To test whether these VHHs have the potential to form a carrier for therapeutic use, the constructs were assessed on their transcytotic capacity. The VHHs were expressed on bacteriophages and used in transwell assays with polarized MDCK-hpIgR cells. Phages were applied basolaterally and incubated for 5 hours with the cells. The apical medium was subsequently harvested and used to infect TG-1 bacteria to estimate the number of phages transcytosed over 5 hours (fig. 2C). Phage input was chosen at that concentration where the anti-hTfR VHH did not show any transport across the polarized cells. At this concentration, specific VHHs displayed different transcytotic capacities, 4b11 giving the most transcytosed phages (mean = 10.320±447) and 1e7 the least (mean = 937,6±198) per hour. Apically added phages were not able to significantly transcytose to the basolateral chamber (data not shown). These data indicate that the selected anti-hpIgR VHHs are able to cross an epithelial monolayer from the basolateral to the apical side to varying degrees and are able to take along cargo (the virion) during this transport.

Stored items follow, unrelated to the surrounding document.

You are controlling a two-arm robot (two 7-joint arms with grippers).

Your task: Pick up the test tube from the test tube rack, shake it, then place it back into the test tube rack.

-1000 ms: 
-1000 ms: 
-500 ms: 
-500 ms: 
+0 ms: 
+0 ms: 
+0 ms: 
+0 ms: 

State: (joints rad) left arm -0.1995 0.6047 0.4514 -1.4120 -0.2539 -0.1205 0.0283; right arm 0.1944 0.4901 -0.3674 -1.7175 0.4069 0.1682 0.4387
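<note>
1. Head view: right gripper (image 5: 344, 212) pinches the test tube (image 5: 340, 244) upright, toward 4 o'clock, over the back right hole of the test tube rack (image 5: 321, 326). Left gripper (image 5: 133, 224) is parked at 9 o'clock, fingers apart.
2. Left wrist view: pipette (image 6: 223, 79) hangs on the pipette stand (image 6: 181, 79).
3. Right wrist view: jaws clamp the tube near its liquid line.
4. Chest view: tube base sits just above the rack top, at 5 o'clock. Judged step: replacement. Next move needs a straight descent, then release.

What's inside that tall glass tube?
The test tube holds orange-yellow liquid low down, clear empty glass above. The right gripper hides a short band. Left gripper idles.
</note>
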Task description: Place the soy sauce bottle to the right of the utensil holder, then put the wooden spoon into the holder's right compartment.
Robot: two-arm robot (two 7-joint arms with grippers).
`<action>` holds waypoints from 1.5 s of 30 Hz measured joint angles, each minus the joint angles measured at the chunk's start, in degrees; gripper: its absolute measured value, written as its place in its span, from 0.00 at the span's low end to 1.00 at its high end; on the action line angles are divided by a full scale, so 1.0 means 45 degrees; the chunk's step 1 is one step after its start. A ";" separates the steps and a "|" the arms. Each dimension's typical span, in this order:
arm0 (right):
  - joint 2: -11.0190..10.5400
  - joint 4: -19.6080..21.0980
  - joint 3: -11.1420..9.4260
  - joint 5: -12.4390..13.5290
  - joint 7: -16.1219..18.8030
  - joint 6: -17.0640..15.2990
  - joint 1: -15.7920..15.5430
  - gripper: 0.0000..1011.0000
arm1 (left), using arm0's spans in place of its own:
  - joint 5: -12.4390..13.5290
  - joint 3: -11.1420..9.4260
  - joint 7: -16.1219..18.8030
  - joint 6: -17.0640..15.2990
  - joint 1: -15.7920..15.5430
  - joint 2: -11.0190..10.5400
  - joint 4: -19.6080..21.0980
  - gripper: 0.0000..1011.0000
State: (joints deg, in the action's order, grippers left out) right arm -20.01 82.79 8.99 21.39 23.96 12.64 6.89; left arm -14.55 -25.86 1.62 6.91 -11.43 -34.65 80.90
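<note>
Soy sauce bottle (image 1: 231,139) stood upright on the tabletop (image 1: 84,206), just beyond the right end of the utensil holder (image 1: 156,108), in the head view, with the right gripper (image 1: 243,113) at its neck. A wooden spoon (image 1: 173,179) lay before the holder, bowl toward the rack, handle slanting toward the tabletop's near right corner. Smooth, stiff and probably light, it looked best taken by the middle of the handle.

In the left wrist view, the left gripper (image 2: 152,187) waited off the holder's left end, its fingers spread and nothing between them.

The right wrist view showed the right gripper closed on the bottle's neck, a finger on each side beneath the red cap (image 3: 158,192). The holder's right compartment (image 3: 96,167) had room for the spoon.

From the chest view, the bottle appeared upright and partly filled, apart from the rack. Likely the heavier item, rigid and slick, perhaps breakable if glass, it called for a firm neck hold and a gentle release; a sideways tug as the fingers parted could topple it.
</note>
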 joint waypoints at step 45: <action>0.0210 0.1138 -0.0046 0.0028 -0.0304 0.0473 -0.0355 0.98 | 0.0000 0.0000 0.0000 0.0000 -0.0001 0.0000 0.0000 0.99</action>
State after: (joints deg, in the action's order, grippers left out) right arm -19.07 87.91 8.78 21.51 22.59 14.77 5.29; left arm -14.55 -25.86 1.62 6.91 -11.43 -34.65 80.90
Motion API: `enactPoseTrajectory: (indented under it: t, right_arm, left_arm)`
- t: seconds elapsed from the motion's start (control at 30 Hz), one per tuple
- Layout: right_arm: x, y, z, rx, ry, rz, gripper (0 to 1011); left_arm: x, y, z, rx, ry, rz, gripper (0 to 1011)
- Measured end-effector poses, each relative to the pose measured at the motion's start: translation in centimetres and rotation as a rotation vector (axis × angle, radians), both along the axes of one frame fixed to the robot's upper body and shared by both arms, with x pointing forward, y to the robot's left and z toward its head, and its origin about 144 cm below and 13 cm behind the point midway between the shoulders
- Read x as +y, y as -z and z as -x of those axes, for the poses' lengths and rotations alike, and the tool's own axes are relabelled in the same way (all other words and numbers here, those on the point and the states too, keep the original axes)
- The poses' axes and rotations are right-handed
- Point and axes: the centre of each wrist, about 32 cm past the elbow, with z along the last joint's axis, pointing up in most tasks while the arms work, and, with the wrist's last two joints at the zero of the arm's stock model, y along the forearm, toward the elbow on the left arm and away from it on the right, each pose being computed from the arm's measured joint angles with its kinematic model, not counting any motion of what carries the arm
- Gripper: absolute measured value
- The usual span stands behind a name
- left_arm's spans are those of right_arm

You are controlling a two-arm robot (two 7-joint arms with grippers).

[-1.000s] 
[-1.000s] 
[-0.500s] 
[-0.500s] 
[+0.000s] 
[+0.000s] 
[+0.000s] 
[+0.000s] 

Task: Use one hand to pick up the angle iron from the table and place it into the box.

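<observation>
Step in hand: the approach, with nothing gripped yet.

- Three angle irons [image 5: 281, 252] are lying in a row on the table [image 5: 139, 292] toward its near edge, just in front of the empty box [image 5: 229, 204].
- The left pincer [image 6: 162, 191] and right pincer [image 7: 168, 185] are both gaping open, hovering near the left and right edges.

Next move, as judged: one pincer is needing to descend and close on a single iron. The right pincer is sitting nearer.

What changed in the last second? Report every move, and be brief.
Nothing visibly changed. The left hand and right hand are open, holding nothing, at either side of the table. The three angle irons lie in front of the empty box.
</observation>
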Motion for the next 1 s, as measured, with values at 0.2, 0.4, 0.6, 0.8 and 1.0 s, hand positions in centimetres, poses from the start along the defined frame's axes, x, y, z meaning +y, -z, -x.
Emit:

Optimization of transcytotic capacity
Recently it has been shown that the clustering of receptors induces or augments their endocytosis, for example in the case of the transferrin receptor [18] or the epidermal growth factor receptor [19]. Specifically for the pIgR it has been suggested that upon binding, dIgA induces pIgR dimerization and this feature enhances pIgR endocytosis [20]. We hypothesized that a bivalent construct, a construct with two identical heads genetically coupled together, could induce dimerization of the pIgR and that a biparatopic construct, a construct with two heads targeting two different, non-overlapping, epitopes, could induce dimerization and/or oligomerization of the receptor on the plasma membrane. To test if the VHHs recognized different non-overlapping epitopes on the hpIgR, epitope mapping of the selected VHHs was first undertaken by means of competition assays. VHHs were produced with either a myc- or flag-tag. Increasing concentrations of the flag-tagged constructs were mixed with a critical amount of the respective myc-tagged constructs and allowed to bind to a hpIgR coated plate. After binding, myc-tag presence was quantified in the wells. The flag version of each VHH was able to compete off the corresponding myc version at increasing concentrations in all cases, thereby validating the assay (fig. 3 and S2). Competition could also be seen in the case of 1d2 and 4b11 at increasing concentrations of the other compound, which indicates that they bind to the same area on the receptor. The other two VHHs appear to have unique binding sites as no other compound could give competition except itself. So, within this set of selected VHHs there appear to be three epitope groups despite the fact that all VHHs compete with dIgA: the 1d2/4b11 epitope, the 4b7 epitope and the 1e7 epitope.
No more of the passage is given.